The challenge facing workers is essentially a simple one. It consists in recognising that existing ruling classes have hindered the development of a truly social production and distribution and to acknowledge the need to do away  with production and distribution for profit and to benefit the privileged elites in society who own and control the means of production. Workers require to learn that Production has to be shifted so that it can provide for the real needs of the people; it has to become a production for use. When this knowledge is acquired then the workers have to act upon them to realise their requirements and desires. Not a lot of philosophy, sociology, economics and political science are needed to understand those simple things and to act upon it. There is enough intelligence in the world to co-ordinate social production and distribution without the help or interference of leaders and vanguard parties.

Too often workers attempt to distinguish between “good” and “bad” political leaders, ignoring the fact that the difference between the two is mainly that one flatters us into the hope that we trust he can do something for us in office, while, the other, more harsh and adamant, makes no claim to either interest or sympathy with the working class.
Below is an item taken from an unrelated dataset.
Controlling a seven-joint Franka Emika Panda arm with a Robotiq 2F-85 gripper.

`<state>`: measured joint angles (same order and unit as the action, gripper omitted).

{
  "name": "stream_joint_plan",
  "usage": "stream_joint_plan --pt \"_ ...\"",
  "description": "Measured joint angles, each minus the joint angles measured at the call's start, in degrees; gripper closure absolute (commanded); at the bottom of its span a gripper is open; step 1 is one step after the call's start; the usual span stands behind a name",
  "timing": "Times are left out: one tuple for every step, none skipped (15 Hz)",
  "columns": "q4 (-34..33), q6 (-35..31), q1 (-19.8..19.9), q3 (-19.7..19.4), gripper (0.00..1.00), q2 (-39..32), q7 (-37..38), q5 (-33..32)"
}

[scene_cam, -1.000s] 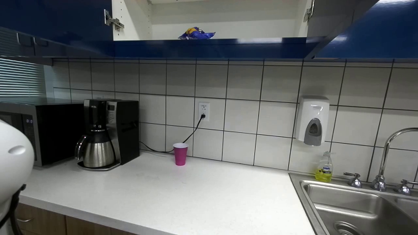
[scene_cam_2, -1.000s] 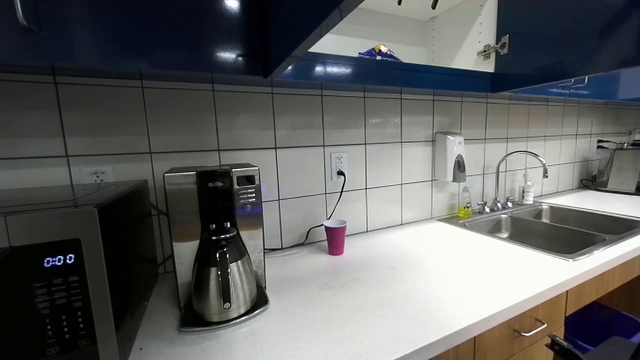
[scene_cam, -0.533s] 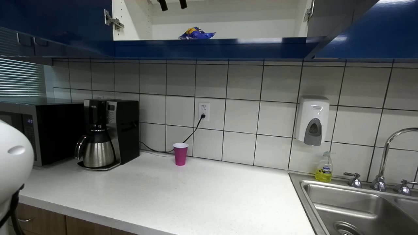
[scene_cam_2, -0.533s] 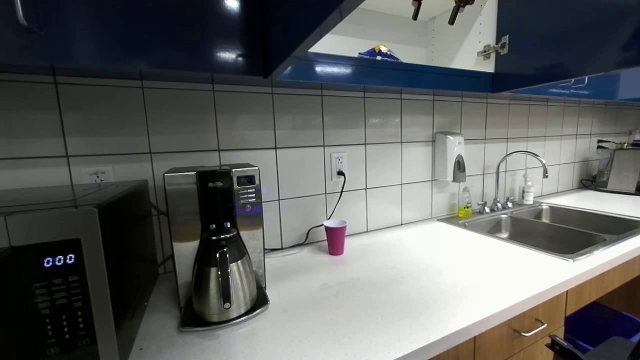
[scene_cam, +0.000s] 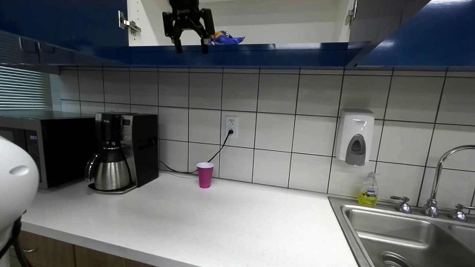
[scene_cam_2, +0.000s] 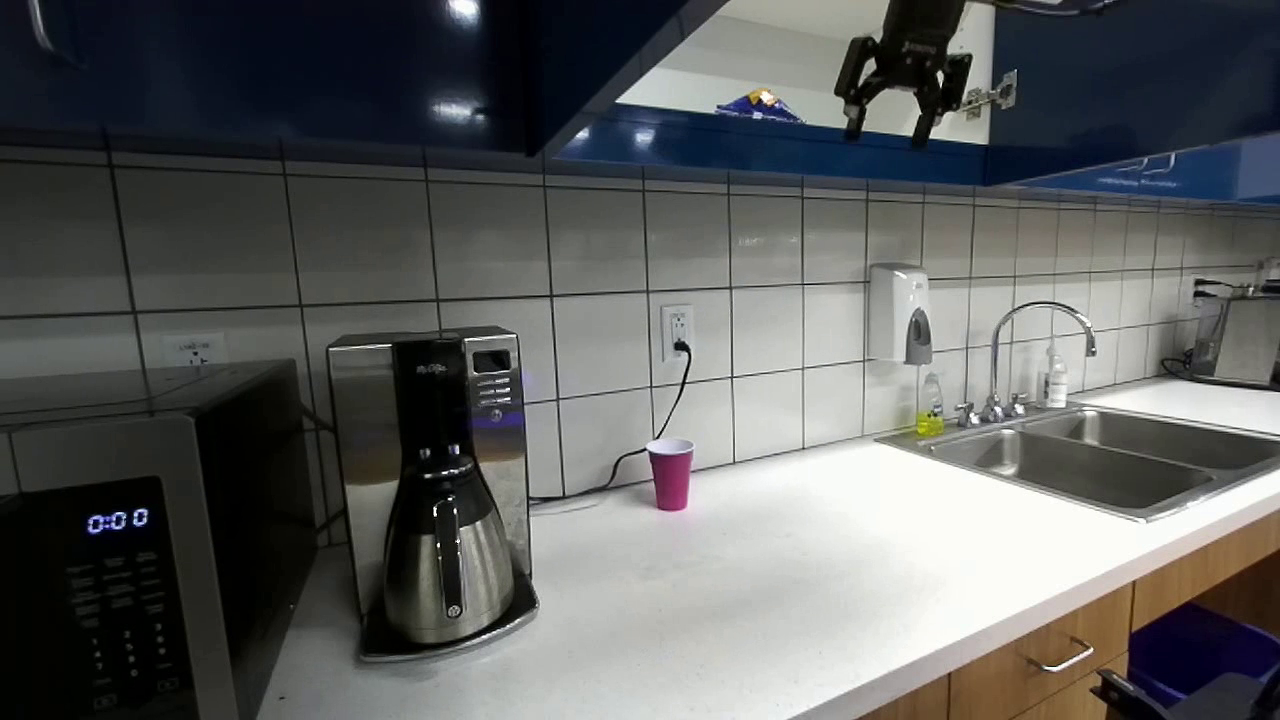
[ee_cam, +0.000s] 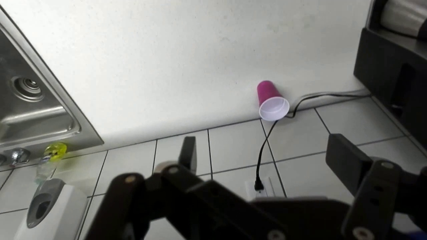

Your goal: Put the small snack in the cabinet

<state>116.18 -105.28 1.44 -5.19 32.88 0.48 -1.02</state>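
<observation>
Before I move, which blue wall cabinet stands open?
The cabinet holding the blue snack bag: its doors are swung out, its pale interior showing. The far cabinet shows only a blue front with handles.

The robot's shell point(scene_cam: 15, 189) in an exterior view is smooth, rounded and white, marked by a shallow oval recess point(scene_cam: 18, 170), with a black cable point(scene_cam: 16, 228) running down below it. The gripper point(scene_cam: 191, 46) is black and two-fingered, its angular links point(ee_cam: 367, 216) bored with small dark holes point(ee_cam: 374, 201) and fastened with round screws point(ee_cam: 363, 232), some silvery, some brownish; its fingertips point(ee_cam: 347, 160) are plain, flat-faced dark blocks. Near its top, a thin cable point(scene_cam_2: 1055, 10) curves in an exterior view.
</observation>
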Motion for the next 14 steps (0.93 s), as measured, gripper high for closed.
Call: stream_joint_plan --pt "1.7 0.2 0.0 -0.1 0.00 0.0 -1.6 -0.4" --pt "3.4 0.2 0.0 -0.2 0.00 0.0 -2.9 -0.9" --pt "4.9 0.3 0.0 -0.2 0.00 0.1 -3.9 -1.7" --pt "6.4 0.3 0.0 -0.2 0.00 0.1 -4.6 -2.5" --pt "7.9 0.3 0.0 -0.2 0.00 0.2 -5.3 -3.4" --pt "9.3 0.3 0.0 -0.2 0.00 0.4 -5.8 -4.2" --pt "10.7 0.2 0.0 -0.2 0.00 0.7 -6.1 -4.9" --pt "12.2 0.1 0.0 -0.2 0.00 1.0 -6.3 -5.7" --pt "13.7 0.1 0.0 -0.2 0.00 1.4 -6.4 -6.2" --pt "15.0 0.0 0.0 -0.2 0.00 1.7 -6.4 -6.5" --pt "16.3 0.0 0.0 -0.2 0.00 2.1 -6.4 -6.7" --pt "17.6 0.0 0.0 -0.2 0.00 2.5 -6.4 -6.9" --pt "18.8 -0.1 0.0 -0.2 0.00 2.8 -6.5 -7.1" --pt "19.9 -0.2 0.0 -0.2 0.00 3.1 -6.5 -7.3"
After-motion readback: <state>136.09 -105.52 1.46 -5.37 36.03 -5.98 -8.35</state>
There exists the Labour Party, which is often considered a working-class party. The majority of its supporters are drawn from the workers, but its supporters have never understood the make-up of capitalist society. The Labour Party thought that all that was necessary was to get into power and administer the State. This party has been elected to power several times and no noticeable improvement has taken place in the condition of the workers. It has administered society very economically and efficiently in the interest of the class for whom government exists, serving the needs of the capitalist class, and by continuing to administer society in the interests of the owning class. The fact that workers should use its power and might to represent their employers' interests and not its own was certainly a triumph for the ruling class and its reformists.

Socialists, elected to any capitalist Parliament, will call attention to the fact that they do not intend to conform in any way with the present constitution of society; and that their only object in getting into the political machine is to clog up the works and stop the smooth running machinery on every possible occasion. The enter Parliament as rebels, not reformers.

Workers cannot emancipate themselves without making an end to all oppression and exploitation. So the class-conscious socialist, whenever he or she obtains power, becomes the advocate of all. Organised class-conscious workers must feel themselves as the champions of the rest. We cannot emancipate ourselves within the wage system. We require the abolition of the existing order of property and production. Out of the class-war grows a high social aim, a lofty end, where workers manage affairs in the interest of the whole community. As revolutionary socialists, the political fight is a fight for principles. Our fight concerns the whole social life and how we fight is dependent upon our goal.


The Socialist Party represents the future. We represent the conception of socialism of the future. We stand for the end of impoverishment and seek a World in which the exploitation of man by man shall cease when the evolution of human society to new and higher forms shall become possible to all mankind, when abundance and peace shall be enjoyed by all. It is the capitalist system which produces misery for all. We urge no pessimism. The future is ours. Production is social. All people, whoever they are or whatever they do, are equally important.